Some demo components are released in binary form. Please refer to the description of each binary:

  • launcher: Launcher parses the application description, launch loader, STM master, SSM master
  • LoaderLite: LoaderLite takes in the application descriptions, instantiates system-wide parameters and handles. It also instantiates the corresponding dwGraphlet, instantiates SSMClone and STM client, registers passes and enters them into scheduler
  • sensor_sync_server: Sensor sync server
  • descriptionScheduleYamlGenerator: A tool that converts application description files into YAML format for STM compilation
  • stm_master: Precompiled STM (System Task Manager)
  • vanillassm: Precompiled SSM (System State Manager)

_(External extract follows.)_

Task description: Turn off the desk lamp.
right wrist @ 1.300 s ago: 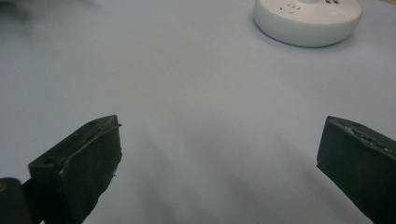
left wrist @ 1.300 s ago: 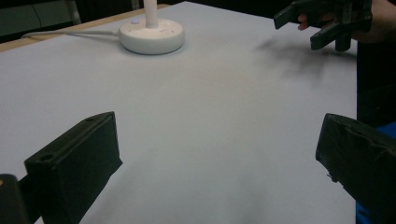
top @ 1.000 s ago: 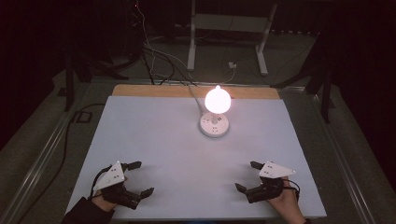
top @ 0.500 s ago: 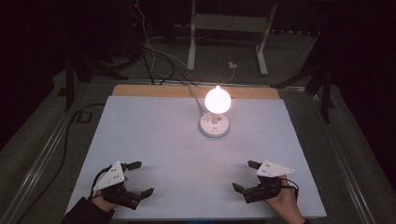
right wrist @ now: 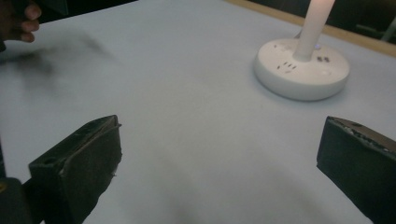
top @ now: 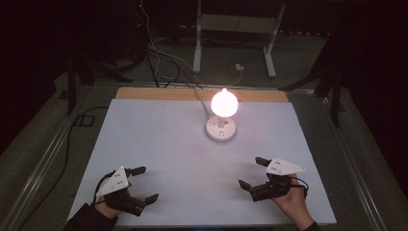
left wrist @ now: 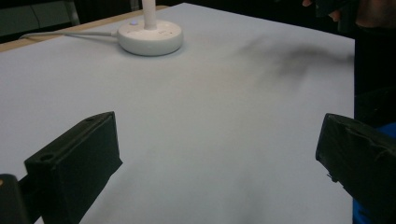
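Note:
A lit lamp with a glowing round bulb [top: 224,102] stands on a white round base [top: 221,129] at the far middle of the white table [top: 159,144]. Its base [left wrist: 149,37] appears far off in the left gripper view, and again as the base [right wrist: 301,69] in the right gripper view. My left gripper [top: 143,183] rests open near the front left edge, nothing between its jaws. My right gripper [top: 253,172] rests open near the front right, also holding nothing. Both point toward the table's middle.
A white cable [left wrist: 65,34] runs from the lamp base to the far wooden edge [top: 159,94]. Beyond the table are a white metal stand [top: 235,24] and loose cables on a dark floor. A hand [right wrist: 21,18] is at the far left in the right gripper view.
The right gripper has shifted slightly to the left. The left gripper and the lamp have stayed put.

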A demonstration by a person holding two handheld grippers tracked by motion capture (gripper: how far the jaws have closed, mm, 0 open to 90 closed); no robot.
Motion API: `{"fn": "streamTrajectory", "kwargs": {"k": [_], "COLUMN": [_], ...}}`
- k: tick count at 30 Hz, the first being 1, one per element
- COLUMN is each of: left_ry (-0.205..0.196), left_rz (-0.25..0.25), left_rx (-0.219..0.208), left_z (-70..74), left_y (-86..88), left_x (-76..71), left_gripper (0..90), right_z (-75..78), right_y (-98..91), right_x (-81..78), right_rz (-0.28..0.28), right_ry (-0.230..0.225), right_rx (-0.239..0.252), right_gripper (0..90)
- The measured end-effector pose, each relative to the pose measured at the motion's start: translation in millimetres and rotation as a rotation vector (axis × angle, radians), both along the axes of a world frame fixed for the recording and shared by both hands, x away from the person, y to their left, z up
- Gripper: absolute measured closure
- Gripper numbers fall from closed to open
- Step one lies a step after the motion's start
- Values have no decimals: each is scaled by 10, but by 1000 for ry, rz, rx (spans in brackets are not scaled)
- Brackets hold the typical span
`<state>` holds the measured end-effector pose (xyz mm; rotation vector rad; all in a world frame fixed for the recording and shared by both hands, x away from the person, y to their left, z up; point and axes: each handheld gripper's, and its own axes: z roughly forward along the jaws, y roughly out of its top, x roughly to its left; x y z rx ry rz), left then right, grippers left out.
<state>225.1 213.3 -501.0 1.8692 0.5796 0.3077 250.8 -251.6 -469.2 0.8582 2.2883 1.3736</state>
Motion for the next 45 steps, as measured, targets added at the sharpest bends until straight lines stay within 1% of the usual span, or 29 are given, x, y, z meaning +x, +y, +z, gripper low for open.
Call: {"fn": "streamTrajectory", "kwargs": {"k": [3,7,9,15,16,18,24,25,27,29,31,32,36,38,41,45], "left_ry": [-1,1,1,0,0,0,-1,-1,0,-1,-2,-2,-1,-2,-2,-3], "left_rz": [1,0,0,-1,-2,-2,-3,-2,-4,-4,-4,-4,-3,-4,-4,-6], "left_rx": [4,2,4,1,4,1,1,4,7,2,6,8,1,9,3,7], "left_z": [-2,-1,-2,-2,-1,0,2,-1,-2,0,-1,-2,-1,-2,1,0], "left_y": [2,2,1,0,1,1,0,-3,-2,-3,-3,-3,-3,-1,-3,-3], "left_x": [-2,-1,-2,-6,-5,-4,-7,-9,-8,-7,-9,-10,-7,-9,-10,-10], "left_gripper": [4,4,4,4,4,4,4,4,4,4,4,4,4,4,4,4], "right_z": [48,110,129,153,161,174,210,221,224,234,237,240,253,259,264,253], "right_y": [0,18,25,42,54,66,100,110,115,131,133,140,152,159,164,173], "right_x": [41,93,128,202,232,260,338,374,394,444,459,493,551,579,609,677], "right_rz": [-7,-15,-23,-28,-31,-34,-42,-48,-50,-58,-61,-64,-71,-75,-77,-92], "right_ry": [-13,-31,-30,-28,-39,-36,-58,-61,-64,-68,-69,-68,-73,-71,-72,-59], "right_rx": [8,5,3,1,-7,-7,-11,-16,-17,-17,-18,-22,-27,-28,-27,-18], "right_gripper": [0,0,0,0,0,0,0,0,0,0,0,0,0,0,0,0]}}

Integrate a custom node JSON into the application

With the node structure explained above, we can now create a custom node based on the HelloWorld and Sum sample code provided. Please follow the following steps to add the HelloWorld and Sum sample node into the demo compute graph:

  1. Set up your cross compile environment for DriveWorks sample based on the DriveWorks SDK documentation
  2. libcgf_custom_nodes.so will then be generated under build/src/cgf_node directory
  3. Copy libcgf_custom_nodes.so into DDPX targets/linux-amd64-ubuntu/lib directory
  4. Copy HelloWorldNode.node.json and SumNode.node.json into driveworks/src/cgf/nodes folder
  5. In CGFDemo.graphlet.json, HelloWorld and Sum nodes can be added in these three sections:
    1. Under subcomponents:
      "helloworld": {
          "componentType": "../../../../../nodes/HelloWorldNode.node.json"
          "parameters": { "name": "$name" }
      },
      "sum": {
          "componentType": "../../../nodes/SumNode.node.json"
      }
      
    2. Under parameters, add HelloWorld name parameter:
      "name": { "type": "std::string", "default": "Demo" }
      
    3. Under connections
      { "src": "helloworld.VALUE_0", "dests": {"sum.VALUE_0": {}} },
      { "src": "helloworld.VALUE_1", "dests": {"sum.VALUE_1": {}} },
      
  6. In CGFDemo.app.json, add HelloWorld and Sum:

    "renderEpoch": { "passes": [ ... "cgfDemo.arender", "cgfDemo.helloworld", "cgfDEmo.sum" ] }

  7. To create new STM binary, let's first convert .app.json to yaml with descriptionScheduleYamlGenerator tool. Using descriptionScheduleYamlGenerator.py in tools folder, use command: ./descriptionScheduleYamlGenerator --graph CGFDemo.app.json --output CGFDemo.yaml
  8. Now generate STM binary with stmcompiler tool. Using stmcompiler in the tools folder, use command: ./stmcompiler -i CGFDemo.yaml -o CGFDemo.stm
  9. Replace with new CGFDemo.stm in src/cgf/graphs folder

Verify the functionality of custom node

To quickly verify if the node has been added into the framework successfully, prints can be added in the C++ implementation. This example can be found in the HelloWorld node.